Redis client cannot connect to Redis Server due to TLS cert error
younes-io opened this issue · comments
I have this bit of code:
console.log(`Creating Redis client`);
const redisClient = createClient({
url: process.env.REDIS_URL,
socket: {
tls: false, // ==> also tried 'true', but same issue
rejectUnauthorized: false,
requestCert: false,
},
});
console.log(`Starting Redis connection`);
await redisClient.connect();
console.log(`Redis connection completed`);
process.env.REDIS_URL
has a value of this format : rediss://$USERNAME:$PASSWORD@$HOST:$PORT/0
I get this error when I run it:
Creating Redis client
Starting Redis connection
Error: error:0909006C:PEM routines:get_name:no start line
at node:internal/tls/secure-context:65:13
at Array.forEach (<anonymous>)
at setCerts (node:internal/tls/secure-context:63:3)

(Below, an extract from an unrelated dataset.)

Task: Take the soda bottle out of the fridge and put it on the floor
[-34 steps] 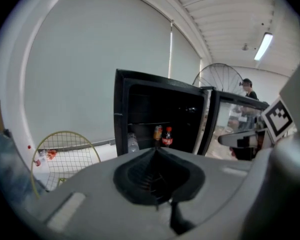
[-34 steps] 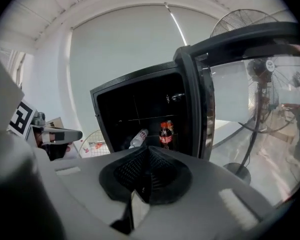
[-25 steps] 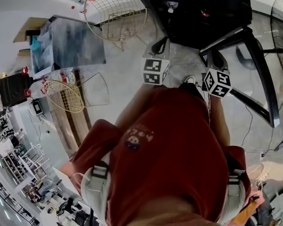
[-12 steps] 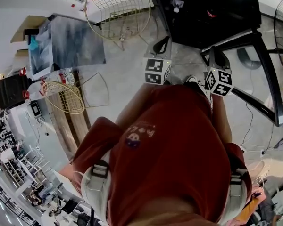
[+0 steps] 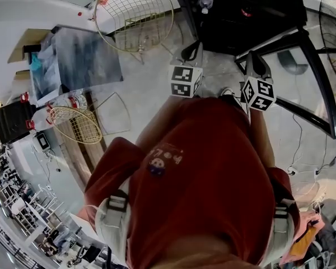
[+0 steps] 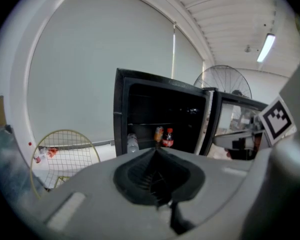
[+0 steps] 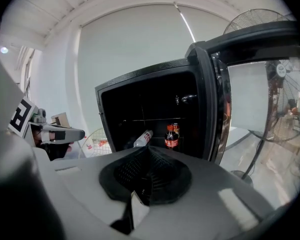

at configSecureContext (node:internal/tls/secure-context:152:5)
at Object.createSecureContext (node:_tls_common:117:3)
at Object.connect (node:_tls_wrap:1621:48)
at RedisSocket._RedisSocket_createTlsSocket (/home/project/backend/node_modules/@redis/client/dist/lib/client/socket.js:200:21)
at /home/project/backend/node_modules/@redis/client/dist/lib/client/socket.js:161:101
at new Promise (<anonymous>)
at RedisSocket._RedisSocket_createSocket (/home/project/backend/node_modules/@redis/client/dist/lib/client/socket.js:159:12) {
library: 'PEM routines',
function: 'get_name',
reason: 'no start line',
code: 'ERR_OSSL_PEM_NO_START_LINE'
}
[nodemon] app crashed - waiting for file changes before starting...
I don't understand why do I have this error even though I'm not using any certificate at all...
Environment:
- Node.js Version: v16.13.2
- Redis Server Version: 6
- Node Redis Version: 4.5.1
- Platform: Ubuntu 20.04.3
if the URL protocol is "rediss" (with double s) it'll use TLS
I'm confused.. wanna debug it together?
I'll be here for the next 15 minutes
@younes-io did you manage to solve it?
I started with the Heroku docs on connecting with TLS in Node. They propose the following approach:
const redis = require("redis");
const client = redis.createClient({
url: process.env.REDIS_URL,
tls: {
rejectUnauthorized: false
}
});
Which led to the error:
2023-03-27T19:14:27.572166+00:00 app[web.1]: Redis Client Error Error: self-signed certificate in certificate chain
2023-03-27T19:14:27.572185+00:00 app[web.1]: at TLSSocket.onConnectSecure (node:_tls_wrap:1540:34)
2023-03-27T19:14:27.572186+00:00 app[web.1]: at TLSSocket.emit (node:events:513:28)
2023-03-27T19:14:27.572186+00:00 app[web.1]: at TLSSocket._finishInit (node:_tls_wrap:959:8)
2023-03-27T19:14:27.572186+00:00 app[web.1]: at ssl.onhandshakedone (node:_tls_wrap:743:12) {
2023-03-27T19:14:27.572186+00:00 app[web.1]: code: 'SELF_SIGNED_CERT_IN_CHAIN'
It took me too long to consider that Heroku would have a non-working / dated pattern on their help but eventually looked at the node-redis config page
The pattern there for self-signed certs worked, though I dropped the cert: '...' property as follows.
createClient({
socket: {
tls: true,
rejectUnauthorized: false,
}
});
I didn't open a ticket for Heroku to update their docs because I'm not sure that approach couldn't/shouldn't work in some context other than my own.
If anyone can shed some light on how even the self-signed cert seems to be optional I'd be interested to learn how that's handled on Heroku.
node version: 18.15.0
node-redis: 4.6.5
@builder173 thanks for the heads-up, I'll ask Heroku to update their documentation :)
edit:
Sorry, but I don't understand your question about the self-signed cert...
Thanks for reaching out to Heroku.
I'll try to add some structure to the self-signed cert question. I'm basically trying to figure out why my connection worked without specifying the cert: '...' property that appears in the node-redis examples. Looking through to the tls.connect() docs, perhaps this is only needed when server verifies the client certificate in 2-way ssl? (and apparently Heroku redis doesn't?)
//From tls.connect() docs
const options = {
// Necessary only if the server requires client certificate authentication.
key: fs.readFileSync('client-key.pem'),
cert: fs.readFileSync('client-cert.pem'),
@builder173 because you have rejectUnauthorized
set to false
, which means the certificate is not verified... You can read more about that here.
So then can/should the cert: '...' property be removed from the last example in the node-redis config page? If I understand what you're saying, you wouldn't specify that property together with rejectUnauthorized: false.